Question
Formatted question description: https://leetcode.ca/all/86.html
86 Partition List
Given a linked list and a value x, partition it such that all nodes less than x come before
nodes greater than or equal to x.
You should preserve the original relative order of the nodes in each of the two partitions.
For example,
Given 1->4->3->2->5->2 and x = 3,
return 1->2->2->4->3->5.
@tag-linkedlist
Algorithm
All nodes less than the given value are taken out to form a new linked list. At this time, the values of the remaining nodes in the original linked list are greater than or equal to the given value, as long as the original linked list is directly connected to the new linked list.

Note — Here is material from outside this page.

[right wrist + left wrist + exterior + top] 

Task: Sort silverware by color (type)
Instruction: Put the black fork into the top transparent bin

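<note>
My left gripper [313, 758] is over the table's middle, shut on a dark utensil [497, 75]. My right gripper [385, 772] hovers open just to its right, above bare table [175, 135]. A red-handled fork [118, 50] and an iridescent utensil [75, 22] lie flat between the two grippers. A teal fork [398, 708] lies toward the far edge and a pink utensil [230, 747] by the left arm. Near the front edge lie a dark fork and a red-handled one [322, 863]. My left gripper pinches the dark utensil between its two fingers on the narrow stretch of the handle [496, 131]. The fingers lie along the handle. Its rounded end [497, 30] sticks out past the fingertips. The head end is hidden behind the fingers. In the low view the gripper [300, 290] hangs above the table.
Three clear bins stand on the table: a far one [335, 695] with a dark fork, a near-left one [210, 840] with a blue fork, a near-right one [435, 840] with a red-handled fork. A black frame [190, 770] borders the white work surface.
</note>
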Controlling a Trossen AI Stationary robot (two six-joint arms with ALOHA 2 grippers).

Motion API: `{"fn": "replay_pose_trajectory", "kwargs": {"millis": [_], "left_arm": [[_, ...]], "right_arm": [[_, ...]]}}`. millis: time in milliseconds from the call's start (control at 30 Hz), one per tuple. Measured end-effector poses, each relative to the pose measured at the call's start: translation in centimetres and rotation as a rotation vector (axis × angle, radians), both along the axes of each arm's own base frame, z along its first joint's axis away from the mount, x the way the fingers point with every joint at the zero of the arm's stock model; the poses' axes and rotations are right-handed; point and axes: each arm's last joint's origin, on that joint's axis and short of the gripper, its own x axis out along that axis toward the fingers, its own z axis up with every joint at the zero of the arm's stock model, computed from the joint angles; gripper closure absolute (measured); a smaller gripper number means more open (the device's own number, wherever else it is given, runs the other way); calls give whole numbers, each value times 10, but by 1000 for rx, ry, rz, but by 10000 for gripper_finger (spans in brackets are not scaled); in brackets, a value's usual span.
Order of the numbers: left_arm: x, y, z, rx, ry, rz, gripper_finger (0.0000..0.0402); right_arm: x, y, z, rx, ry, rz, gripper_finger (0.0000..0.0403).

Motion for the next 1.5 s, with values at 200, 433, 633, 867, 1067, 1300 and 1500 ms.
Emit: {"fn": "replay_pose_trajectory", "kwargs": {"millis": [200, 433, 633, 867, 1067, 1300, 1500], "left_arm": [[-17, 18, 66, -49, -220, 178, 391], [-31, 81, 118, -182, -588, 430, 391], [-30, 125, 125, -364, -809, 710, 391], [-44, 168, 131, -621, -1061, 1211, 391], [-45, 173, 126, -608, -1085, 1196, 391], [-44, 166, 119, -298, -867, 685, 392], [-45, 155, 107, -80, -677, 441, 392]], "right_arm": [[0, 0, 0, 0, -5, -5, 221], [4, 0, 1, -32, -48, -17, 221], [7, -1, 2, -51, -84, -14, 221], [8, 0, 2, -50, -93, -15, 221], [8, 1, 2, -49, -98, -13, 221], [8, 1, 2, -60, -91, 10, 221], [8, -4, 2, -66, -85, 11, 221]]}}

Original: 1 -> 4 -> 3 -> 2 -> 5 -> 2
New:
Original: 4 -> 3 -> 2 -> 5 -> 2
New: 1
Original: 4 -> 3 -> 5 -> 2
New: 1 -> 2
Original: 4 -> 3 -> 5
New: 1 -> 2 -> 2
Original:
New: 1 -> 2 -> 2 -> 4 -> 3 -> 5
Code
Java
public class Partition_List {
/**
* Definition for singly-linked list.
* public class ListNode {
* int val;
* ListNode next;
* ListNode(int x) { val = x; }
* }
*/
public class Solution {
public ListNode partition(ListNode head, int x) {
if (head == null) {
return head;
}
ListNode lessList = new ListNode(0);
ListNode moreList = new ListNode(0);
ListNode lessHeadCopy = lessList;
ListNode moreHeadCopy = moreList;
int xCount = 0;
ListNode current = head;
while (current != null) {
int num = current.val;
if (num < x) {
lessList.next = new ListNode(num);
lessList = lessList.next;
} else {
moreList.next = new ListNode(num);
moreList = moreList.next;
}
current = current.next;
}
// append target x
while (xCount > 0) {
lessList.next = new ListNode(x);
lessList = lessList.next;
xCount--;
}
// connect two lists
lessList.next = moreHeadCopy.next;
return lessHeadCopy.next;
}
}
}